• _WHAT YOU HAVE TO DO_: Given the entries below, would you transcribe exactly the lines starting at the one with "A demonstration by" and ending at the one with "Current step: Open", both kept, pictures omitted, nothing extra?

• _SUPPLIED RECORDS_:
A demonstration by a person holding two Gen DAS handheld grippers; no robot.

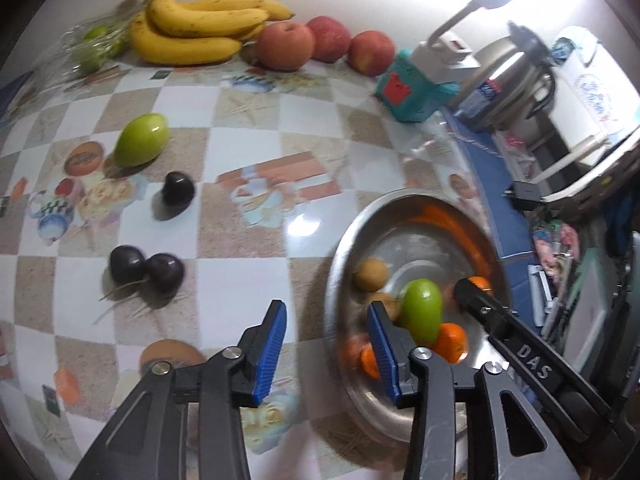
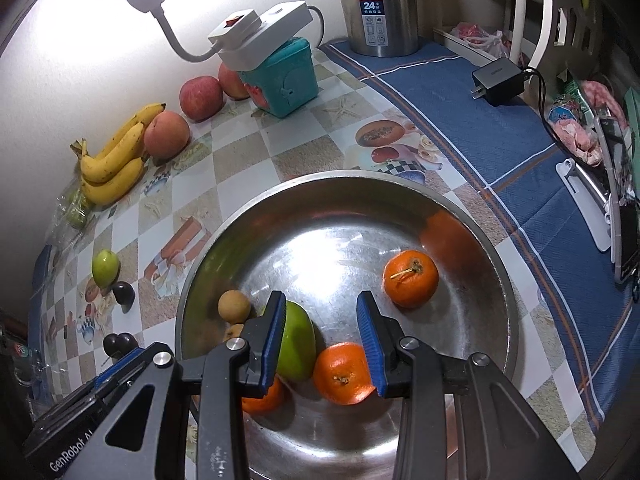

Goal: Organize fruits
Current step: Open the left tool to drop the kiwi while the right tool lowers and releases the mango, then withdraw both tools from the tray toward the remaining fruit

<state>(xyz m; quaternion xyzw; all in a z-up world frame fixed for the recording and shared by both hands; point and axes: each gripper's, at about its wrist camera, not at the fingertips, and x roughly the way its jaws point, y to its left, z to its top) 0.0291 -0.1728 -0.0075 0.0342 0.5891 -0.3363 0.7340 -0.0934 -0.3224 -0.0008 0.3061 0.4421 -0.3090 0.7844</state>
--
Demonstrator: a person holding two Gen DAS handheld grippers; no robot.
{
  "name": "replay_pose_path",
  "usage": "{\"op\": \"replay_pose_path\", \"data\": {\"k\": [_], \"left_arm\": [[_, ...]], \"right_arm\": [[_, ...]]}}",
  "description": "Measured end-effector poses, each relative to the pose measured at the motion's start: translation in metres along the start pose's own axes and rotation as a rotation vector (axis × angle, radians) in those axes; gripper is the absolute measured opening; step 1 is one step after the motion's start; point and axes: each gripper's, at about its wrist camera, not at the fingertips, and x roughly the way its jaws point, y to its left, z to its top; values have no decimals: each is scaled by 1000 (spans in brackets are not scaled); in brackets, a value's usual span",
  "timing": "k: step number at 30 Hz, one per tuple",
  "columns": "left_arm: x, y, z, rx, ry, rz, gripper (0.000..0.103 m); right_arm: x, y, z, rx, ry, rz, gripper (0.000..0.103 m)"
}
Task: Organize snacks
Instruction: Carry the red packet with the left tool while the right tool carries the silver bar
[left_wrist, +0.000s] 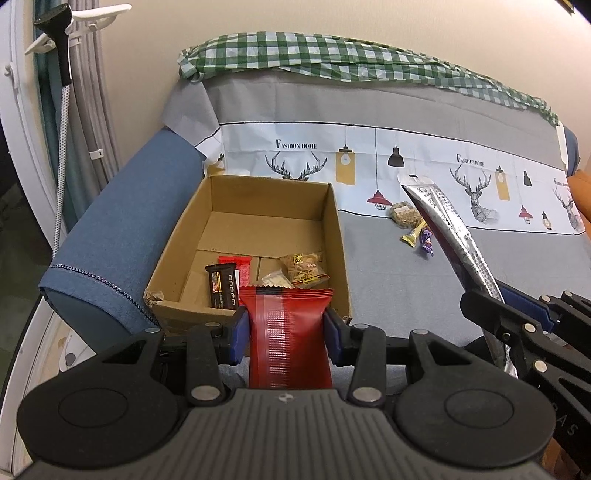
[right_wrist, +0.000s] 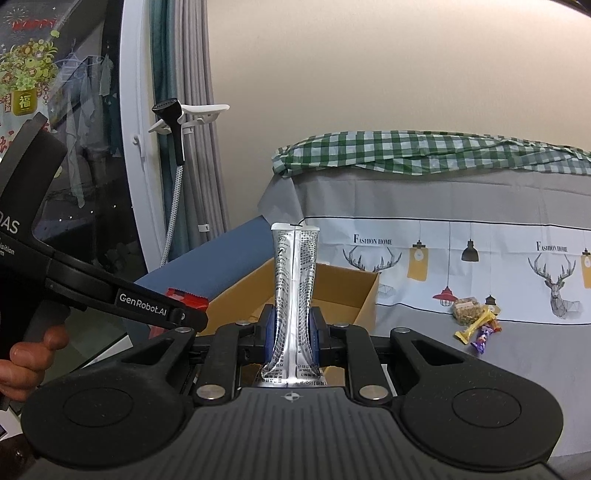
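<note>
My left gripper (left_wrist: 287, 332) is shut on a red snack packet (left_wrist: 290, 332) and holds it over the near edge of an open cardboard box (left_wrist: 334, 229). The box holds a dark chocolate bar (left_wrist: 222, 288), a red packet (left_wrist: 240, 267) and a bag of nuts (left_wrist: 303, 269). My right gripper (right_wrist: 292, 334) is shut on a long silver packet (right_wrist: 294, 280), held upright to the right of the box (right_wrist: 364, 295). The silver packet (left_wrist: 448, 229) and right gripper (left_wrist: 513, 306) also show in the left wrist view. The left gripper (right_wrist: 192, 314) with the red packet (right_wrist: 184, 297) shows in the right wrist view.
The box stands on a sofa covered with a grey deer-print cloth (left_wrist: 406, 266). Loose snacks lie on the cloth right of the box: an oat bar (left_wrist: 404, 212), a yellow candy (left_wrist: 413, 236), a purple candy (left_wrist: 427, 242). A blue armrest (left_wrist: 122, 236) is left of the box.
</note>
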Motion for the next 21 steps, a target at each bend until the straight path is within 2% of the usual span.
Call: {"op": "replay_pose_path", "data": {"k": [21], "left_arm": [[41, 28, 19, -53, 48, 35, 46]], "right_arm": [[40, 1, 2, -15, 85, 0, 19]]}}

• _WRITTEN SOLUTION_:
A demonstration by a person holding two Gen DAS handheld grippers; no robot.


Goal: Organize fruits
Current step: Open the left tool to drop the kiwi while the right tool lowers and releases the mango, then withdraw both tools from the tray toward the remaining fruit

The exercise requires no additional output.